Bunu da anlatmamın sebebi şudur;
“Varlıkta Hakk’tan başka bir şey yok; Her şey Hakk’tır; benim varlığım da O’nun varlığıdır; bu varlıkta ne kadar sûretler varsa hepsi O’dur” gibi görüşlerin, her ne kadar çokluk mertebesine göre yüksek bir değeri varsa da; bir üst boyuta göre hiçbir değeri olmadığını fark ettirmek bâbında bunları açıklıyorum...
“Hasenetül Ebrâr, seyyiatül Mukarrebûn”
Kurbiyet, yakîn, bizim için dünyada iken oluşmazsa, ölüm ötesinde bir daha bizim için asla ve asla gerçekleşmesi mümkün olmayan, muhal şeydir!..
Dünya’da âmâ olduğun şey, âhirette de âmâsı olacağın şeydir...
Öyle ise “biz, sadece ve sadece Allâh için varız” deyip, O’na dönüşün kuralları, şartları, gerekleri ne ise, onları yerine getirmeye çalışalım!..
Eğer, bütün bu anlattıklarımızı anlıyor, idrak ediyor ve hazmedebiliyor isek... Ve eğer bu, bize kolaylaştırılmış ise, o takdirde bizim için mümkün olur.
Aksi takdirde bunları dinleriz, okuruz; ondan sonra bütün bunlar dünde kalır ve biz gene bedenselliğimize dönük bir yaşam içine girer, birçok şeyleri yitirmeye devam ederiz.
Eğer Cenâb-ı Hak bir kişiyi, kendi hakikatini ortaya koyması gayesi ile meydana getirmişse, ona vehmin hükmünden kurtulmayı nasip eder.

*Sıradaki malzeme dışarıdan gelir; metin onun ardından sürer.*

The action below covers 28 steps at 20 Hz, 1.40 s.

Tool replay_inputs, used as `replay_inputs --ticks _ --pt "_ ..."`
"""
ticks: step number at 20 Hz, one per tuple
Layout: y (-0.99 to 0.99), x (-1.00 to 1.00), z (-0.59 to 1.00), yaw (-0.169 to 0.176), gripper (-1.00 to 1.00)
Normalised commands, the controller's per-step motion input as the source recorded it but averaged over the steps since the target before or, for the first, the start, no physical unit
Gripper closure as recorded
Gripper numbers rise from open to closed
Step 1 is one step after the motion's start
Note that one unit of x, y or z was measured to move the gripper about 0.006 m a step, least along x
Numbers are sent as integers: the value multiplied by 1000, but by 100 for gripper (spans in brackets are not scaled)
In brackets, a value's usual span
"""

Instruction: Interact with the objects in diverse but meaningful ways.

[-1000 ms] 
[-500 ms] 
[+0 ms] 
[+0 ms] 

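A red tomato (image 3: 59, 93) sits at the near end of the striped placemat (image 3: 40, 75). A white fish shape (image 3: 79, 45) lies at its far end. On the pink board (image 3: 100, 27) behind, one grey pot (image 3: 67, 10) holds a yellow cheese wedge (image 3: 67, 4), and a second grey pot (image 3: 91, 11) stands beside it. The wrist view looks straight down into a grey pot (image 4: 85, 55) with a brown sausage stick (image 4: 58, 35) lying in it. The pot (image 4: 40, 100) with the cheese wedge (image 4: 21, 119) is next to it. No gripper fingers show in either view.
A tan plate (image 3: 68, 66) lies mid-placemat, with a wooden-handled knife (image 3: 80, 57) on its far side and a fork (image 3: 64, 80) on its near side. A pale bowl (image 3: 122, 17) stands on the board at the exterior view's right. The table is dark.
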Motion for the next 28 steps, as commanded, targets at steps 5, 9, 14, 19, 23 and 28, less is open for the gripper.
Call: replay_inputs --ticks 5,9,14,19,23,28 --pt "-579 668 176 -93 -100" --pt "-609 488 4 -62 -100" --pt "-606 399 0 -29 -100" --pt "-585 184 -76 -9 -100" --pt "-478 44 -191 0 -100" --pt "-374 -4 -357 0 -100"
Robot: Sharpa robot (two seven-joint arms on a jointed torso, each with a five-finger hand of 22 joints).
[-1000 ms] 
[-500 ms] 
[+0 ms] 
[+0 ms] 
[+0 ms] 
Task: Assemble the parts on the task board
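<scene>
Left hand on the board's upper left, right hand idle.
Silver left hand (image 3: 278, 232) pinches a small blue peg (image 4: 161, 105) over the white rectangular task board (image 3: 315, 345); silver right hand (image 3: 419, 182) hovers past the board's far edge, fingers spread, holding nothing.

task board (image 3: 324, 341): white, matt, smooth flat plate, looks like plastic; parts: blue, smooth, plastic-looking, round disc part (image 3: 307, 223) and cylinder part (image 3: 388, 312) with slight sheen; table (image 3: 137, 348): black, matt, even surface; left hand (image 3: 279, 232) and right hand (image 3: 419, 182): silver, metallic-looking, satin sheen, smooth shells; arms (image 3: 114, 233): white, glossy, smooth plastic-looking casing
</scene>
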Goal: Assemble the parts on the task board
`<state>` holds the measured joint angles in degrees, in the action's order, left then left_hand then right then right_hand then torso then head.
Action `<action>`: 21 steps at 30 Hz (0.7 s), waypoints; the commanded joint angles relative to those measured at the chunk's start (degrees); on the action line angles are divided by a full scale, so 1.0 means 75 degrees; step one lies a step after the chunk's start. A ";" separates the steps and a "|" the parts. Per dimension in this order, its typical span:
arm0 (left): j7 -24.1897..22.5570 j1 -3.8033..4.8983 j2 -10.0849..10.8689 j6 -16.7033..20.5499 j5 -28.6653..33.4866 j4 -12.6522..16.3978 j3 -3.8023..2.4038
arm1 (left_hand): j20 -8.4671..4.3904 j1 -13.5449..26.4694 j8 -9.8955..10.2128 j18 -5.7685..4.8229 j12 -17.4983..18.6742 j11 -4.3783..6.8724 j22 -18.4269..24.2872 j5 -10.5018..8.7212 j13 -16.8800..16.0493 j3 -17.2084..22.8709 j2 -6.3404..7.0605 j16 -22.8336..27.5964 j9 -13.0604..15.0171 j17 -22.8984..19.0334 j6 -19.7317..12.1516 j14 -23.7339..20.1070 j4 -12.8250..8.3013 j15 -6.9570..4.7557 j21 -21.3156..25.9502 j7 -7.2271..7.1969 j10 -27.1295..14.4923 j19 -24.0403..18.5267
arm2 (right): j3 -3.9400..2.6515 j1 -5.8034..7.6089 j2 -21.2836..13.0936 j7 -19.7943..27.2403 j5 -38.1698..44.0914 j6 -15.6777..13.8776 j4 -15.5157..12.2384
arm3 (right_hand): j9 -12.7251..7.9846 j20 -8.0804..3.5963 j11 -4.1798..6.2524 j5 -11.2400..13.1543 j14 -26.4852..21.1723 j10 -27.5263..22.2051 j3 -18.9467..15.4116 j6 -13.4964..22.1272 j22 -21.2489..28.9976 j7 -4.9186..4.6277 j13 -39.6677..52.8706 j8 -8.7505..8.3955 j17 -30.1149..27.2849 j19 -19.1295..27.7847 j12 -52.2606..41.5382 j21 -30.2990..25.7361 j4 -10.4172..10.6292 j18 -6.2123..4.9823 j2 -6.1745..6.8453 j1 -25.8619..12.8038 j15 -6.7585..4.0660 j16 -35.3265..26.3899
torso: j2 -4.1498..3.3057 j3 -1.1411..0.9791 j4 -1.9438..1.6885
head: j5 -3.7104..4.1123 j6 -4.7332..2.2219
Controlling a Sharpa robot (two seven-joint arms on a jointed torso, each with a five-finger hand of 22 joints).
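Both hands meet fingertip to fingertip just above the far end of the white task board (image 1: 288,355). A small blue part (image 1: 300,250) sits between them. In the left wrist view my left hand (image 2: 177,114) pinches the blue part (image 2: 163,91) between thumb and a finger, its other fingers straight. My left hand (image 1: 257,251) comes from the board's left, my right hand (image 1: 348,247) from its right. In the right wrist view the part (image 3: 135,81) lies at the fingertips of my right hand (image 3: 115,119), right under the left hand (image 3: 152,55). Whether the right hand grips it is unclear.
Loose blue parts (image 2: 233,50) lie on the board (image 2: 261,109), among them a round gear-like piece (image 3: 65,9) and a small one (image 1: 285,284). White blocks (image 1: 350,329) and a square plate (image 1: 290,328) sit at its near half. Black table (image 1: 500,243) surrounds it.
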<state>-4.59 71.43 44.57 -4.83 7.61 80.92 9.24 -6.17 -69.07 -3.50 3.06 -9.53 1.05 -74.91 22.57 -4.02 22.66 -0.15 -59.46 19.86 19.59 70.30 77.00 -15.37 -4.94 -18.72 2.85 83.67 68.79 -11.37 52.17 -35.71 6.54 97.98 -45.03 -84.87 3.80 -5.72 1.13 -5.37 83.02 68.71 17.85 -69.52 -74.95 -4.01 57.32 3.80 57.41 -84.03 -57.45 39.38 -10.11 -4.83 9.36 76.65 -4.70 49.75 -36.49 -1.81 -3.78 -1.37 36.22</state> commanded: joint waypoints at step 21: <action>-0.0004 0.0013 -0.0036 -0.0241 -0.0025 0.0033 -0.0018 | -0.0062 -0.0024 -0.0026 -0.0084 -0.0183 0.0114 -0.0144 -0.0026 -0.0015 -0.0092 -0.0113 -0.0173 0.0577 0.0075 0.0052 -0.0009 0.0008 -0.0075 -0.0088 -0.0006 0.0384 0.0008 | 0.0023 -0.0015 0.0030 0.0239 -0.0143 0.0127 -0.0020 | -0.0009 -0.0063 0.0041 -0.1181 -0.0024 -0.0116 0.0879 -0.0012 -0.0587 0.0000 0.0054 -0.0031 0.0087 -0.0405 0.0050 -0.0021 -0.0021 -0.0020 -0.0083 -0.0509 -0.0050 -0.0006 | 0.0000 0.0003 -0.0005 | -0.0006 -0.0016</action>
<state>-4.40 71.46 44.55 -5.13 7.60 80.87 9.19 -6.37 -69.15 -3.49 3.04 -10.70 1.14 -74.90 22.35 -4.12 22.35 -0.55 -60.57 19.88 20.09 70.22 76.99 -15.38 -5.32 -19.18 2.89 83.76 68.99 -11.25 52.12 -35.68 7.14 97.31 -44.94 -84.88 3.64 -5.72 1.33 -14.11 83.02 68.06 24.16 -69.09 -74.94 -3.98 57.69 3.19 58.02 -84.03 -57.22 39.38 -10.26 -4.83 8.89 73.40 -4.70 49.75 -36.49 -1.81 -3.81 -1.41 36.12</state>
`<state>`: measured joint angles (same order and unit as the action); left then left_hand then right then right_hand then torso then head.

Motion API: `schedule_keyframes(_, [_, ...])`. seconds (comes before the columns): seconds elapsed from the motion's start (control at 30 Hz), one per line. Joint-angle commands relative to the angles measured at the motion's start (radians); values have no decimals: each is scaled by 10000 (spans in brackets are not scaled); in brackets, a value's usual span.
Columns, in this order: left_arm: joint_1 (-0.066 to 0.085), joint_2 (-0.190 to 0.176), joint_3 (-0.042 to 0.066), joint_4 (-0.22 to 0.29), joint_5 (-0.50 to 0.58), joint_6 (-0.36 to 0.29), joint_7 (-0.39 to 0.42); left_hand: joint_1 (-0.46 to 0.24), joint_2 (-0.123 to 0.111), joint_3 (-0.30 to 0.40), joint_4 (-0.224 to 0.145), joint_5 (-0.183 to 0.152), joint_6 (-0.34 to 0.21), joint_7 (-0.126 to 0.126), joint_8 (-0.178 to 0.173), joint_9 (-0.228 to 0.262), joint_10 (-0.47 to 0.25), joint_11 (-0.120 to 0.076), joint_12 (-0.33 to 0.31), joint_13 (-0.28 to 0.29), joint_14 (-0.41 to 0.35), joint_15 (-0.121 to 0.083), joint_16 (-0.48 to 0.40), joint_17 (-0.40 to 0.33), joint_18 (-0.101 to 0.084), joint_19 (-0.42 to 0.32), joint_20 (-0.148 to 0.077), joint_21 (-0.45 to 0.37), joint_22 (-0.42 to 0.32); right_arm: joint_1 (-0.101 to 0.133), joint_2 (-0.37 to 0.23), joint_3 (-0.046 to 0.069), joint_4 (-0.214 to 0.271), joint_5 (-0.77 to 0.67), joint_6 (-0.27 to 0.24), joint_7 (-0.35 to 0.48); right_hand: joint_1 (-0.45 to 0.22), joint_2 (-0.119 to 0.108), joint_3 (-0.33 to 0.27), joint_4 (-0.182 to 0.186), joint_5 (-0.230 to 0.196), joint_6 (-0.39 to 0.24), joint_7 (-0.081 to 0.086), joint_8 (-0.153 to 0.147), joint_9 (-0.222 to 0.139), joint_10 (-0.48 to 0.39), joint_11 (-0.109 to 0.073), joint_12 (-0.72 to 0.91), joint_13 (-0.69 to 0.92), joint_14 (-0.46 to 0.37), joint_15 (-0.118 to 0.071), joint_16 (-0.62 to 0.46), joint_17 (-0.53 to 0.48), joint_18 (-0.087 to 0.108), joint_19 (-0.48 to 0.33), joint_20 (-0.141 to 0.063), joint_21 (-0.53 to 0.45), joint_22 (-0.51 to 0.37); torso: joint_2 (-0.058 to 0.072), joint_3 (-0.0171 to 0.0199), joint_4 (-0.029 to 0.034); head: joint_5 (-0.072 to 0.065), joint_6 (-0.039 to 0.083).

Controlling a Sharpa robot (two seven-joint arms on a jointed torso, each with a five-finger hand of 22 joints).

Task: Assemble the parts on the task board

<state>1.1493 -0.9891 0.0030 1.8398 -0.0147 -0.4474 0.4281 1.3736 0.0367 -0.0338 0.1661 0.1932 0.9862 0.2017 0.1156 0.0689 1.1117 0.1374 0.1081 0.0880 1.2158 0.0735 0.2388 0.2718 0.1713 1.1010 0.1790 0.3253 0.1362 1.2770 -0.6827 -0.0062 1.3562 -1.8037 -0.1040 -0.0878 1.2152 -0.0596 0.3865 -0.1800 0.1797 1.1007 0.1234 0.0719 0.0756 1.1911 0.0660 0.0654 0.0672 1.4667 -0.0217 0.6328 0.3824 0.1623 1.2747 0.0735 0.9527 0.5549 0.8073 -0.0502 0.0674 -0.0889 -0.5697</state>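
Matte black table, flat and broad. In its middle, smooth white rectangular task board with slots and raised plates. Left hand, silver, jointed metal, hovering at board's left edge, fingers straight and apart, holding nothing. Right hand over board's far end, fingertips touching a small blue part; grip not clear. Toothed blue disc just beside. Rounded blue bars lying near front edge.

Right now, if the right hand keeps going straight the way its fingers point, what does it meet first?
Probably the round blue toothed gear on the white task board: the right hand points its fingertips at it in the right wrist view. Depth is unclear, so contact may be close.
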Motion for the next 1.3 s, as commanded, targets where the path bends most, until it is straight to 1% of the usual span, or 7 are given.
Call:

Vehmin hükmünden kurtuluş yollarını ona kolaylaştırır.
Eğer, birimsel yaşamasını murat etmişse; o zaman onun şuurunu vehmin hükmü altına sokar.
Burada da birimsel yaşamın ve birimsel yaşamdan kurtulmanın tekniğini, sistemini anlatmaya çalışıyorum.